Casual Shadertoy Path Tracing 2: Image Improvement and Glossy Reflections - Impossible
https://blog.demofox.org/2020/06/06/casual-shadertoy-path-tracing-2-image-improvement-and-glossy-reflections
======
dang
Part 1 was discussed here:
[https://news.ycombinator.com/item?id=23308054](https://news.ycombinator.com/item?id=23308054)

------
fallingfrog
On the subject of the blue and magenta ball- I’ve seen materials that look
like that in the real world, it was a specially coated mirror, I can’t
remember what we used it for, but we were doing laser based imaging of live
cells. If you held the mirror at the right angle you could see that the light
transmitted was one color and the light reflected was another color.

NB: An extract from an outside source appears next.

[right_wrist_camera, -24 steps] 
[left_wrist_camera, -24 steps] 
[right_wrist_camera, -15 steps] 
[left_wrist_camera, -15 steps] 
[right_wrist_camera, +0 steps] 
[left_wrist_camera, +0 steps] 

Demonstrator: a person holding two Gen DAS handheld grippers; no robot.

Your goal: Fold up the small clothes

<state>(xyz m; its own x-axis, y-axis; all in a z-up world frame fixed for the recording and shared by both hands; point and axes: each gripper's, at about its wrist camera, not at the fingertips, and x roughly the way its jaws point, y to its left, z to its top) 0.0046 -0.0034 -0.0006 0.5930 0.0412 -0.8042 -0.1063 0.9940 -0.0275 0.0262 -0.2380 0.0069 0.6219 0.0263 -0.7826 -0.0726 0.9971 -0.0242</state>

Update: it’s called a dichroic mirror:
[https://en.m.wikipedia.org/wiki/Dichroic_filter](https://en.m.wikipedia.org/wiki/Dichroic_filter)

------
fizixer
part 1: [https://blog.demofox.org/2020/05/25/casual-shadertoy-path-
tr...](https://blog.demofox.org/2020/05/25/casual-shadertoy-path-
tracing-1-basic-camera-diffuse-emissive/)

You started part 1 with:

> When you see a photorealistic image that someone says is “ray traced” what
> they likely mean is that it is “path traced” ...

well, you just became my new hero. Thank you for saying what is my pet peeve
ever since nVidia started using the term ray tracing for some stupid reason
that I will never understand.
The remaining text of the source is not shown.